India's manufacturing sector activity expansion slowed to a six-month low in March 2022 as companies reported tepid growth in factory orders and production.

The seasonally adjusted S&P Global India Manufacturing Purchasing Managers' Index (PMI) fell to 54.0 in March from 54.9 in February, highlighting the weakest rate of growth since September 2021.

A reading above 50 indicates an overall increase in output compared to the previous month.

Growth has now been seen in each of the past nine months, with the headline figure remaining above its long-run average of 53.6.

Rising sales supported a further upturn in production volumes, S&P Global said, adding goods producers indicated that new orders continued to increase in March.

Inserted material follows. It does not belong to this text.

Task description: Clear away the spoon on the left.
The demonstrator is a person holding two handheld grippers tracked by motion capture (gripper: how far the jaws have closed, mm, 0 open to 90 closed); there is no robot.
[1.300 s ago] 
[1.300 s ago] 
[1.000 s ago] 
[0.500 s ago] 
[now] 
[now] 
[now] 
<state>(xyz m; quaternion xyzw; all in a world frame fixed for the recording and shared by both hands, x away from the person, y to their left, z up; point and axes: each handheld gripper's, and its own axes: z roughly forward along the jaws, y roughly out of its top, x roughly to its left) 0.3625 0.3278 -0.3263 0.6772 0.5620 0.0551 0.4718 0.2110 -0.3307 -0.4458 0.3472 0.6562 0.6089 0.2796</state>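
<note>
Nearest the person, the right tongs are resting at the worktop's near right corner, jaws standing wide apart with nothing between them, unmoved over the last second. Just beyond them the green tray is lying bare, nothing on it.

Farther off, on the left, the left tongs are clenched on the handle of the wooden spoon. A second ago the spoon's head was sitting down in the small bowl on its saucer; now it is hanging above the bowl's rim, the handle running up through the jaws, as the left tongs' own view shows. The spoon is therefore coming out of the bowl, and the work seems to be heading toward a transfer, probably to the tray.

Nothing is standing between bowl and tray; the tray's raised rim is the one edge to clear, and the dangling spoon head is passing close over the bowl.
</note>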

The data, however, pointed to subdued optimism towards growth prospects among Indian manufacturers, with the overall level of sentiment slipping to a two-year low, the survey said.

Output prices rose in March as goods producers sought to share part of the additional cost burden with their clients. The rate of charge inflation picked up to a five-month high, but was moderate and matched its long-run average.

Manufacturers reported another increase in input prices at the end of fiscal year 2021-22. Chemical, energy, fabric, foodstuff and metal costs were all reportedly greater than in February, the survey said.

"Manufacturing sector growth in India weakened at the end of fiscal year 2021/22, with companies reporting softer expansions in new orders and production," said Pollyanna De Lima, economics associate director at S&P Global.

The slowdown was accompanied by an intensification of inflationary pressures, although the rate of increase in input costs remained below those seen towards the end of 2021, the survey said. Goods producers signalled higher prices paid for chemicals, energy, fabric, foodstuff and metals, despite supplier performance worsening to the least extent in almost a year.

"Once again, we saw the transfer of rising cost burdens to clients, with charge inflation at a five-month high. "For now, demand has been sufficiently strong to withstand price hikes, but should inflation continue to gather pace we may see a more significant slowdown, if not an outright contraction in sales," Lima said. "Companies themselves appeared very concerned about price pressures, which was a key factor dragging down business confidence to a two-year low."

The latest results showed a broad stabilisation in headcounts across the manufacturing industry, following three successive months of job shedding, the survey said.

Indian manufacturers purchased additional inputs in March. According to survey members, the upturn stemmed from stock-building efforts. Pre-production inventories continued to rise in March, marking a nine-month sequence of accumulation.

There was a renewed decline in new export orders received by Indian goods producers, ending an eight-month sequence of growth.